* _Exercise objective_
A verbatim restatement of the data, free of pictures, is what you should output.

··· Supplied information

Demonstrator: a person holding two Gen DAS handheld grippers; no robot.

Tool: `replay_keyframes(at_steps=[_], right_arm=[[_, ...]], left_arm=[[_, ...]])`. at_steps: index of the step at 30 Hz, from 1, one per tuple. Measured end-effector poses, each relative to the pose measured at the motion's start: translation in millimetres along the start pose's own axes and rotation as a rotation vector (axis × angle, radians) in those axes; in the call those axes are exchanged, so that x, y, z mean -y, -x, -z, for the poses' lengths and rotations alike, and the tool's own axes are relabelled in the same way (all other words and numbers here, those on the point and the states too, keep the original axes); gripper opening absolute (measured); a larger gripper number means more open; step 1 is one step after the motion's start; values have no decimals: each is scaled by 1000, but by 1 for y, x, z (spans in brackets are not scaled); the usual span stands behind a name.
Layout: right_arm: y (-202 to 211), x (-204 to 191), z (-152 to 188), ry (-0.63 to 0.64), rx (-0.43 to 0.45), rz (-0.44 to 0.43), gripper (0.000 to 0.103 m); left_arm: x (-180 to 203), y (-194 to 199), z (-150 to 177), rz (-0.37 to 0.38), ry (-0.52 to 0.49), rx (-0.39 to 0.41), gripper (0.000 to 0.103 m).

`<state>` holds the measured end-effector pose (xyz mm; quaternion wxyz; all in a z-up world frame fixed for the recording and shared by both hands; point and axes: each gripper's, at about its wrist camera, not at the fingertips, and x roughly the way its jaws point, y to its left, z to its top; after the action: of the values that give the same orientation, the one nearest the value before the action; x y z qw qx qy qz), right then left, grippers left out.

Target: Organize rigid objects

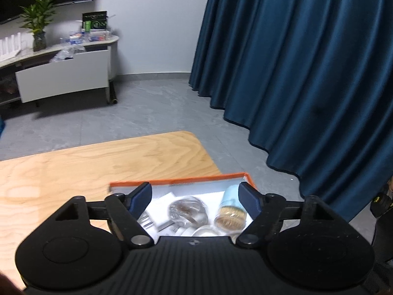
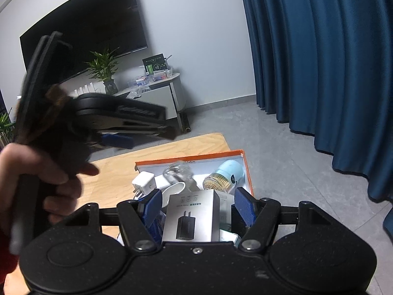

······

* _Your response_
Demonstrator: a person holding two Gen DAS handheld grippers; no robot.

Tool: `replay_keyframes(at_steps=[_], right_arm=[[_, ...]], left_arm=[[_, ...]])`. at_steps: index of the step at 30 Hz, from 1, one per tuple. Measured end-effector poses, each relative to the pose measured at the motion's start: translation in millimetres along the start pose's own axes and rotation as a rotation vector (axis × angle, radians) in those axes; in the call those axes are exchanged, so that x, y, z mean -y, -x, -z, for the poses' lengths and rotations alike, and the tool's own axes are relabelled in the same way (all other words and numbers here, those on the point and the states too, keep the original axes); gripper opening absolute (measured); a larger gripper number means more open; step 1 is one step after the motion's start; values have no decimals: each is scaled by 1000, but by 1 for y, x, z (spans in brackets are not scaled); the usual span stands behind a name.
Layout: right_arm: y (-202 to 211), x (-204 to 191), z (-152 to 188), ry (-0.63 to 0.64), rx (-0.43 to 0.45), rz (-0.44 to 0.43), gripper (0.000 to 0.103 m); left_arm: x (-180 to 203), y (-194 to 199), z (-150 to 177), rz (-0.37 to 0.38), ry (-0.52 to 0.49), rx (-0.39 to 0.41), gripper (0.000 to 0.103 m).

`<state>` holds the measured end-effector pose (xyz mm; quaternion wxyz; all in a z-up world frame fixed for the recording and shared by both hands; point and axes: each gripper's, at about its wrist camera, not at the fingertips, and x roughly the way its jaws point, y to its left, z to its top; after the action: of the values that give the same orientation, the one nearest the value before the action; x y z qw qx qy qz), right then left, grippers left out.

Target: Organize rigid objects

Nothing remains open in this exercise.